Like to help reach the poor?

Panama City Rescue Mission can use your help this month. Like to be a part of the Festival of Trees? Or sell raffle tickets for a giant children’s playhouse? Serve Christmas Day dinner? Click here, or phone Jacki Dumas at 769-0783 to volunteer.

Kudos to Circle of Friends in Saint Dominic Parish, Panama City, Florida, for packing about 100 boxes with goodies and toys, books, toothbrushes, toothpaste, washcloths, soap, etc. to send to Samaritan’s Purse Operation Christmas Child!


Free Rice

I found FreeRice.com, a website committed to ending hunger. Advertising sponsors pay the UN World Food Program for our participation in an online vocabulary game. For each word shown in turn, click on one of the four given possible definitions or synonyms.

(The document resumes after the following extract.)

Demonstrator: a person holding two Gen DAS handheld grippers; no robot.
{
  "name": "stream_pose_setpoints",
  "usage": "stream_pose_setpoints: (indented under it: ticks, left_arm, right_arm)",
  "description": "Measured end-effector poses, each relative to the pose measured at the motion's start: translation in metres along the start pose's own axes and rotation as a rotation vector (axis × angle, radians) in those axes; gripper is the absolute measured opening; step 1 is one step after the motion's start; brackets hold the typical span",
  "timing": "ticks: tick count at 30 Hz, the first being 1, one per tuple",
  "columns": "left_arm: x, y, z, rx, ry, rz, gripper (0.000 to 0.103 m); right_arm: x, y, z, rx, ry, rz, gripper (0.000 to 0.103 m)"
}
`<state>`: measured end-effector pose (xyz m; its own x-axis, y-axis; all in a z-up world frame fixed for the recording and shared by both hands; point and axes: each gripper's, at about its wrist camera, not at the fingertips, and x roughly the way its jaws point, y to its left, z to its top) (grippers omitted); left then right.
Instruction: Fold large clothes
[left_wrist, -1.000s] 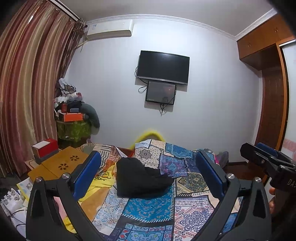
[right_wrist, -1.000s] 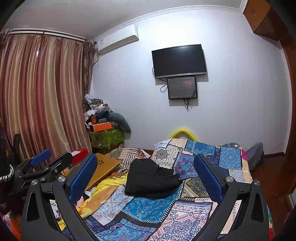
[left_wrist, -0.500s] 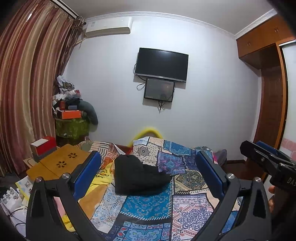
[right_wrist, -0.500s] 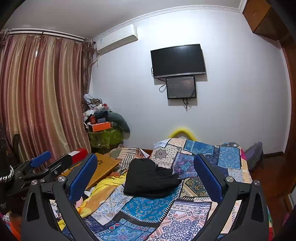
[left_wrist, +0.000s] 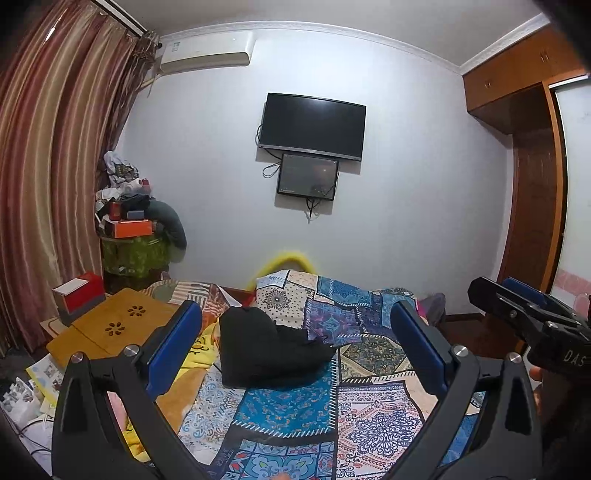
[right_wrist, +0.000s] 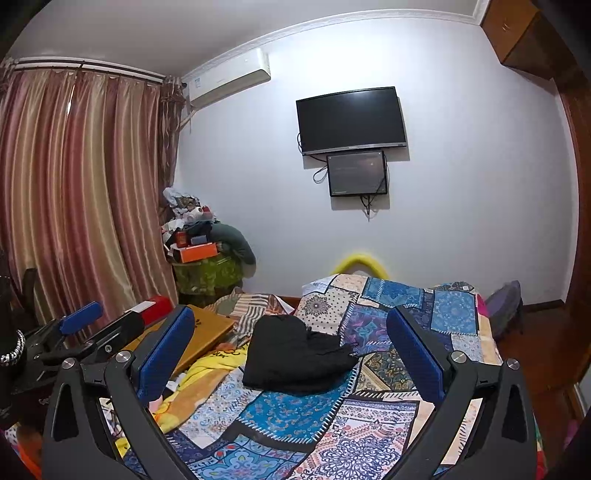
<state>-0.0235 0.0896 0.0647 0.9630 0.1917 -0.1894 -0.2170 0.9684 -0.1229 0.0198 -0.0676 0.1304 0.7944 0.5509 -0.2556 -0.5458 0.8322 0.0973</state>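
A black garment (left_wrist: 267, 347) lies bunched into a compact heap on the patchwork bedspread (left_wrist: 295, 406), about mid-bed; the right wrist view shows the same garment (right_wrist: 295, 354). My left gripper (left_wrist: 295, 332) is held above the near end of the bed, jaws wide open, nothing between the blue pads. My right gripper (right_wrist: 290, 332) hangs likewise open and empty, well short of the garment. The right gripper (left_wrist: 528, 317) appears at the right edge of the left wrist view, and the left gripper (right_wrist: 77, 332) at the left edge of the right wrist view.
A wooden lap desk (left_wrist: 110, 328) and a red box (left_wrist: 79, 295) sit left of the bed, beside a yellow blanket (left_wrist: 201, 350). A cluttered green stand (left_wrist: 136, 254) is in the corner by the curtains (left_wrist: 44, 184). A wardrobe (left_wrist: 532, 184) is on the right.
Both views have tilted slightly upward, so the garment and bed sit lower in frame. The garment has not moved and both grippers stay open.
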Motion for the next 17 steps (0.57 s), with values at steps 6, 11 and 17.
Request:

Every correct answer gains 20 grains of rice for the poor, donated by the sponsors. more →

Poverty in Baguio

I’ve found that many web surfers find this weblog when they search for “beggar,” “poor in the philippines,” “pictures of poverty in baguio city,” “photos of poor weary burdened,” “poor kids photos,” “poor beggar,” “baguio poverty,” “reaching the poor,” “begger” (sic), “beggar kids,” “jamaica pictures of poverty,” “pictures of poor people,” “philippines’ beggar,” “poor and reach people,” “the poor” and such terms in Google and Yahoo search engines.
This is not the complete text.